While conviction was once considered highly likely on the strength of the tape, some outside lawyers are now not so sure. They note, for one thing, that juries are often reluctant to convict police acting in the line of duty.

The trial is being closely monitored by members of the National Association for the Advancement of Colored People and other minority and police watchdog groups. They worry the largely white, politically conservative Simi Valley will produce a jury sympathetic to the defense.

However the verdict comes out, though, it is likely to provoke impassioned responses. "The outcome is going to set the tone for law enforcement in many ways," says John Mack, president of the Los Angeles Urban League.

"In effect, it will determine whether police officers are able to roam around, misuse the law, and abuse citizens - especially African-American males."

Differences persist over whether Los Angeles needs a new kind of cop. In its report last July, the Christopher Commission, which reviewed the agency's activities in the wake of the King beating, found evidence of racism, use of excessive force, and problems with police-community relations.

In a measured six-month update, the blue-ribbon panel said progress had been made in reforming the agency but cautioned that structural changes remain to be carried out. It lauded the department's rooting out officers with histories of using excessive force and the move toward community-based policing.
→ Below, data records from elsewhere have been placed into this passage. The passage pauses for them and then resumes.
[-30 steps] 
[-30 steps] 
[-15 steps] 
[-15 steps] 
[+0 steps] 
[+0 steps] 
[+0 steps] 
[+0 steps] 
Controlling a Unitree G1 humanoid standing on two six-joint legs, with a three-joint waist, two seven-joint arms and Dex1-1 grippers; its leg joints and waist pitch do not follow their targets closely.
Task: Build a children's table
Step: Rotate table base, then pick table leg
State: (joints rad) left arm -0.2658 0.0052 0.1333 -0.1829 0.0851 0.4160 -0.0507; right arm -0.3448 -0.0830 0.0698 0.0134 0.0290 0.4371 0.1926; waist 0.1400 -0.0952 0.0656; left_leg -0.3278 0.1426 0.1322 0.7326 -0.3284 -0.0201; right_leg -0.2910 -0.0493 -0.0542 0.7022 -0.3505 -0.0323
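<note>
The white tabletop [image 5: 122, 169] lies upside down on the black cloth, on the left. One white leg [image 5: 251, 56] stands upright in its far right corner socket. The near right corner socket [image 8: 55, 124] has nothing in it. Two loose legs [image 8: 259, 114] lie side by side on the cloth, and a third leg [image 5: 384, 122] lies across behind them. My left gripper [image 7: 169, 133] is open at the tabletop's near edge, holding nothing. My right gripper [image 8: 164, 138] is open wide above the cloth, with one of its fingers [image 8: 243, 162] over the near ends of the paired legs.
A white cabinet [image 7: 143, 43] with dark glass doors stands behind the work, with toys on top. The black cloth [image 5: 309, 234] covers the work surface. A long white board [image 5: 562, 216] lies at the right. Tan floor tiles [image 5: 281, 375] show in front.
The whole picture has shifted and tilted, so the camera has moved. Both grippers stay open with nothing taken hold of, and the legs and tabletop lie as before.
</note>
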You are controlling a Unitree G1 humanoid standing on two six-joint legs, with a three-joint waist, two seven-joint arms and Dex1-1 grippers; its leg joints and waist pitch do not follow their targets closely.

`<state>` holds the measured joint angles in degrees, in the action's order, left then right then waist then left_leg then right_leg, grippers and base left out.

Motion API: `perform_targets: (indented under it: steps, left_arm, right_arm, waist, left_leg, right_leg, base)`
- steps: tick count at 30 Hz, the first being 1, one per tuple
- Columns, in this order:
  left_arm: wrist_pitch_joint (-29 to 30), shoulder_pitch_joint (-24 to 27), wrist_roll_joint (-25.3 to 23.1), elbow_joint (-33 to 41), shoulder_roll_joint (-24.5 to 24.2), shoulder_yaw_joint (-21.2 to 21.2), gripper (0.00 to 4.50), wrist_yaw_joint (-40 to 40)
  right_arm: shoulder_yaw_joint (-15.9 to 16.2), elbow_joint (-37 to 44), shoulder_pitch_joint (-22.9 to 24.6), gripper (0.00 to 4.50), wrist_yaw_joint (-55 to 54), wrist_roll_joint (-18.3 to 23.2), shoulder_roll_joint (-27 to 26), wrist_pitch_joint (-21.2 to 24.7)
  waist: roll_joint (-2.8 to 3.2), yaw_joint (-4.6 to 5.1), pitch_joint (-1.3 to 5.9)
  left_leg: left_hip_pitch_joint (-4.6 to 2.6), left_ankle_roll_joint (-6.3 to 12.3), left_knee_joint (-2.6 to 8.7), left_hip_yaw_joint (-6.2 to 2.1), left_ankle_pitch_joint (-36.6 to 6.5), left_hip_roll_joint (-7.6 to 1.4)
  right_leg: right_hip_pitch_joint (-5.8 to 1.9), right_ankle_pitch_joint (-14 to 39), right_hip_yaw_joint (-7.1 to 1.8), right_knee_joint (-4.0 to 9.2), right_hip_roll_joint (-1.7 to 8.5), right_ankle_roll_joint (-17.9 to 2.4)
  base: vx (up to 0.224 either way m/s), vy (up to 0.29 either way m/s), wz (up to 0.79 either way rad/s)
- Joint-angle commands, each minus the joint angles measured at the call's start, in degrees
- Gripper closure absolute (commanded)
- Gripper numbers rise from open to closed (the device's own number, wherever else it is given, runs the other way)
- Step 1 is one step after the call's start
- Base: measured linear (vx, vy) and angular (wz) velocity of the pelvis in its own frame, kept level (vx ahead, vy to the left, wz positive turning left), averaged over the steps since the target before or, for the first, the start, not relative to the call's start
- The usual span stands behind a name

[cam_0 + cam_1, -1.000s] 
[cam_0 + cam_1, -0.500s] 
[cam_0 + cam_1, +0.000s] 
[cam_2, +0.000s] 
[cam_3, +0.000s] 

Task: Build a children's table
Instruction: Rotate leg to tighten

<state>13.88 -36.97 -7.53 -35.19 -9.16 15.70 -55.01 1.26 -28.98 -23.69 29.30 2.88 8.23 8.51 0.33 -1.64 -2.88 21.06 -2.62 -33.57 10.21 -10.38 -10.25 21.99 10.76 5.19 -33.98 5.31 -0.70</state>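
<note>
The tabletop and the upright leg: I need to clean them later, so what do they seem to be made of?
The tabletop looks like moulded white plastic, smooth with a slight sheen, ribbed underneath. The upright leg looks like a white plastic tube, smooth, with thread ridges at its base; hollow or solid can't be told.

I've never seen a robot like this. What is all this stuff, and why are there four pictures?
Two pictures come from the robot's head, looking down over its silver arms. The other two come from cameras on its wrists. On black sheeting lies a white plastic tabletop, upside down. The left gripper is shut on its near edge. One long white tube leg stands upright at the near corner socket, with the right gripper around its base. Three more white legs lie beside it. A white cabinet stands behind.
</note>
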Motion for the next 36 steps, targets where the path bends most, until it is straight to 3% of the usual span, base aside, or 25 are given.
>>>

It noted, however, that fundamental changes in values will come about only by making leadership of the department more accountable and suggested that future reforms depend on the chief stepping down soon. Chief Gates told the City Council last summer he would retire in April but now says he will stay on until the June 2 election, when some of the biggest reforms, which he opposes, will be voted on.

Reform measures include limiting the tenure of police chiefs to two five-year terms and giving more control of the department to the civilian Police Commission, City Council, and mayor. Gates argues the reforms would politicize the department.

Both sides are girding for a pitched battle.